Updated: Aug 3
I haven't written in a while because I've been waiting for inspiration. I'm done. It may never come. So now what? Not write? Not try? Shutter this site? Nah. I'm thinking now maybe writing is more habit than aha moments. More regular slog than grand insights. It's not that I haven't had anything to say, it's that I thought anything I write has to be worthwhile, earthshattering, wise or some such nonsense. Could be my writing will resonate with others every so often, or only for me and nobody else. Whatever. Writing could just be my mind exhaling here and there. And there it is, the occasional catchy turn of phrase, which is the way I occasionally speak and write. That seems worth the effort, to see what might emerge when I write.
I'm a regular swimmer with a pretty lap pool in my back yard surrounded by pine trees that litter the pool daily. I'm grateful for the trees, for their shade during the heat of the summer, for their reflection on the surface of the water year-round. Skimming the pine needles before swimming is an exercise in patience. I've learned to move the water slowly enough to be able to see and scoop debris off the bottom. If moved too quickly, the water is disturbed and the bottom blurred. Like the clarity that can come when we slow down and are still for a time.
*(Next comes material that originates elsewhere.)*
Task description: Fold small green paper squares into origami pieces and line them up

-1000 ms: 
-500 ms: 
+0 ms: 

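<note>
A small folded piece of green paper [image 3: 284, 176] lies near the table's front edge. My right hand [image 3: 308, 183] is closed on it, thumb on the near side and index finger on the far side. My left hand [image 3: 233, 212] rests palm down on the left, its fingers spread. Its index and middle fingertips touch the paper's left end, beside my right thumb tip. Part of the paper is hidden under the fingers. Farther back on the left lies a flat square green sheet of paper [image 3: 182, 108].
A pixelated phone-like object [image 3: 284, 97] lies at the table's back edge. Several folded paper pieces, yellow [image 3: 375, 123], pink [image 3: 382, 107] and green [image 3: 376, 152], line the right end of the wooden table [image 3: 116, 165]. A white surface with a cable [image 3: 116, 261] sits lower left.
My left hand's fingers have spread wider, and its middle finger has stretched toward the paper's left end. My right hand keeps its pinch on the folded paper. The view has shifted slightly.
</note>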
Habits are helpful. Better if healthy. Healthy habits make us happier, if we give them a chance. Habits that bother us are hard to drop. Swimming is my healthy habit, sugar my unhealthy habit. I've tried to kick the sugar habit several times without success. When I recognized sugar was more of a habit than a pleasure, I tried a substitute habit; a couple of mints in place of dessert. Surprisingly, it's working better than expected. Don't get me wrong, I still eat lots of sugar, and complex sugar - smoothies, fruit, bread, pizza - but I'm less of a slave to my long-standing sugar habit. It's kinda freeing, this different perspective.
Some things boil down to simple math. When I started semi-retirement several months ago, I traveled more and ate like I was always on vacation. I exercise a lot but it caught up with me. Always nervous about food restriction since I had an eating disorder in my teens and early twenties, I decided to try the 80% rule. Many years ago, my father-in-law, always trim during his lifetime, told me he had gained weight in the past so decided to stop eating when he was 80% full. He did, lost the weight and stayed a healthy weight the rest of his life. I must say at the time, I thought, geez no fun, how to rob the joy out of eating.
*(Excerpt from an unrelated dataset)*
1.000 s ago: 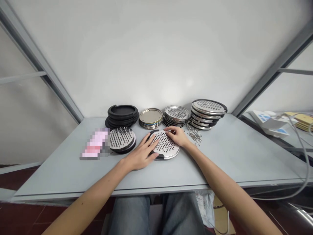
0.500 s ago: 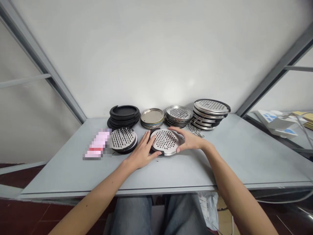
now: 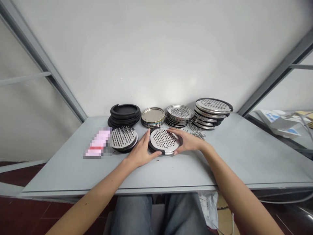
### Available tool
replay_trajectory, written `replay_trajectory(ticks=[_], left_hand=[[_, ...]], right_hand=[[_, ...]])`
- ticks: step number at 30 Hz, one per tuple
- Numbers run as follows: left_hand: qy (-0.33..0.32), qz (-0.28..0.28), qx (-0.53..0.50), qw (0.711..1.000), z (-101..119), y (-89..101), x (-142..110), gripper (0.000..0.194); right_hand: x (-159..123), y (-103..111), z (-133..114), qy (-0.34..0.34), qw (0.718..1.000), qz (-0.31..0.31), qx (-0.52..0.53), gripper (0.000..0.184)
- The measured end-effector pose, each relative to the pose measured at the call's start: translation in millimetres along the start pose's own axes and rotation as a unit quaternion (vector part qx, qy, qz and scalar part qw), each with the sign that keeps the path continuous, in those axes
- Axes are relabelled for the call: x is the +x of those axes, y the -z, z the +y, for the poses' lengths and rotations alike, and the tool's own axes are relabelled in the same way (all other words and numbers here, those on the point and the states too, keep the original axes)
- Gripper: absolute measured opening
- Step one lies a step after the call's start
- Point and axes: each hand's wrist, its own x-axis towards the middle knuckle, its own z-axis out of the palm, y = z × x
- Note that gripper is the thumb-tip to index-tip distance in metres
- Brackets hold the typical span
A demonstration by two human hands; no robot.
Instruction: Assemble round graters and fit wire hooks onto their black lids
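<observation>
A round metal grater [image 3: 164,140] with a partial black rim lies on the table in front of me, its perforated face up. My left hand [image 3: 141,152] is closed on its left edge, thumb at the near side. From the right, my right hand [image 3: 188,142] curves around the opposite edge, fingers at the far side and thumb at the near side. Just left of my left hand sits a short pile topped by another grater disc [image 3: 123,138]. Loose small metal clips [image 3: 197,133] lie beyond my right hand.
Along the wall stand stacks of black round bases [image 3: 124,112], plain metal discs [image 3: 153,115], perforated grater discs [image 3: 180,113] and rimmed graters [image 3: 213,107]. A blurred pink item [image 3: 98,143] lies at left on the grey table [image 3: 249,156]. White boxes [image 3: 276,120] are at far right.
My left index finger has drawn back from the grater's face to its left edge. My right hand stays at the right edge, with its thumb shifted slightly left and down.
</observation>
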Motion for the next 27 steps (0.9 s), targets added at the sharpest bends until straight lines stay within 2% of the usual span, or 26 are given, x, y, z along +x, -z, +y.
replay_trajectory(ticks=[7, 11, 19, 23, 27], left_hand=[[0.002, 0.020, 0.028, 0.999, 0.2, -4.4, -0.9, 0.105], [0.000, 0.025, 0.035, 0.999, -1.9, -6.5, -0.9, 0.103], [-0.021, -0.001, 0.064, 0.998, -3.9, -8.8, -2.0, 0.086], [-0.022, -0.024, 0.067, 0.997, -5.0, -7.3, -3.1, 0.090], [-0.020, -0.034, 0.040, 0.998, -5.4, -5.4, -3.7, 0.095]], right_hand=[[5.4, -7.5, -2.2, 0.040, 0.998, 0.043, 0.023, 0.112], [6.1, -9.5, -0.1, 0.038, 0.998, 0.048, 0.028, 0.113], [5.2, -10.7, 3.0, -0.001, 1.000, 0.021, 0.017, 0.116], [-0.1, -4.5, 4.4, -0.019, 1.000, 0.006, 0.003, 0.119], [-6.4, 4.3, 3.6, -0.028, 0.999, -0.007, 0.019, 0.114]])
I don't diet because I don't want to become obsessed thinking about food all the time, a miserable existence. Still, I was overeating to the point of being uncomfortably full, even the next morning, no joy in that. I decided being stuffed was a feeling I didn't want to have anymore and I remembered my father-in-law's only-eat-till-you're-80%-full rule so decided to try it. I'm happy to say it worked, I'm back at a healthy weight, which I maintain with this new 80% full habit.
The 80/20 rule applies in many situations. Weight is 80% what you eat/20% exercise. Savings is 80% what you spend/20% what you earn. 80% of customers/clients/patients are fine/20% cause all the problems. And maybe writing is 80% habit/20% inspiration.